PROBLEM REQUIREMENTS:
Each line below is to be repeated exactly; any picture is to be left out.

RECORDED DATA:

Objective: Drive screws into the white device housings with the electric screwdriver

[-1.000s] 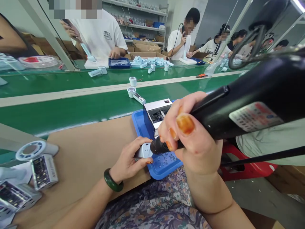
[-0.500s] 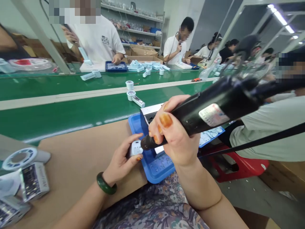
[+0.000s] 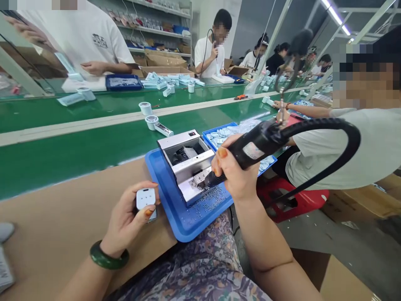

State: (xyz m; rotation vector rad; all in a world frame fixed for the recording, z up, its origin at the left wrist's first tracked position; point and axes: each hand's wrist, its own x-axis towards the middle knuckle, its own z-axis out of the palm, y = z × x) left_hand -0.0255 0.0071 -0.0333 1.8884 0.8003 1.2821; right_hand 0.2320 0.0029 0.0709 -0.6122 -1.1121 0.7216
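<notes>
My left hand (image 3: 127, 217) is closed around a small light-blue plastic housing (image 3: 145, 198) with several holes in its end, held above the cardboard. My right hand (image 3: 234, 171) grips a black electric screwdriver (image 3: 252, 146), its cable curving off to the right. The screwdriver's tip is down at the front of a silver screw feeder (image 3: 194, 161), touching or just over its metal outlet; the very tip is hard to make out. The feeder stands in a blue tray (image 3: 180, 232), where many small loose screws (image 3: 209, 202) lie.
Behind the feeder, another blue tray (image 3: 219, 128) holds light-blue plastic parts. Two round-headed fan-like units (image 3: 152, 122) sit on the green belt (image 3: 103, 156). A co-worker (image 3: 341, 150) sits close on the right by a red stool (image 3: 291, 196). Cardboard (image 3: 78, 217) covers my work surface.
The screwdriver has left the housing and moved to the screw feeder's front. My left hand, still holding the housing, has drawn apart from it to the left. The view has shifted right.
</notes>
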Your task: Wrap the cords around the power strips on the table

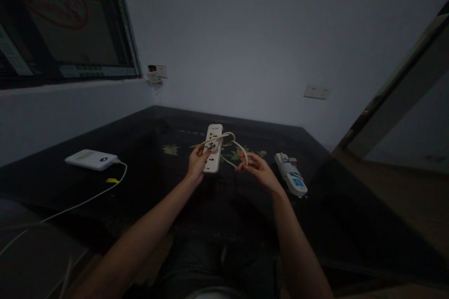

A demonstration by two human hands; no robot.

YOUR RESPONSE:
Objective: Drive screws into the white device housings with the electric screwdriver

[-1.000s] 
[-0.500s] 
[+0.000s] 

State: (xyz m; rotation vector rad; all in a world frame fixed for the recording, z up, its origin at the left wrist's first tracked position; point and axes: each hand's wrist, its own x-axis towards the middle knuckle, its own z-axis out of the palm, y = z × x) left_hand -0.0255 0.0071 -0.0333 1.8884 0.8003 1.2821; right_hand 0.2320 0.0029 0.0709 -0.6122 -1.1121 0.7216
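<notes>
My left hand (image 3: 127, 217) is closed around a small light-blue plastic housing (image 3: 145, 198) with several holes in its end, held above the cardboard. My right hand (image 3: 234, 171) grips a black electric screwdriver (image 3: 252, 146), its cable curving off to the right. The screwdriver's tip is down at the front of a silver screw feeder (image 3: 194, 161), touching or just over its metal outlet; the very tip is hard to make out. The feeder stands in a blue tray (image 3: 180, 232), where many small loose screws (image 3: 209, 202) lie.
Behind the feeder, another blue tray (image 3: 219, 128) holds light-blue plastic parts. Two round-headed fan-like units (image 3: 152, 122) sit on the green belt (image 3: 103, 156). A co-worker (image 3: 341, 150) sits close on the right by a red stool (image 3: 291, 196). Cardboard (image 3: 78, 217) covers my work surface.
The screwdriver has left the housing and moved to the screw feeder's front. My left hand, still holding the housing, has drawn apart from it to the left. The view has shifted right.
</notes>
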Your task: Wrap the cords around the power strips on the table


A demonstration by two human hands; no robot.

Nothing more belongs to this answer.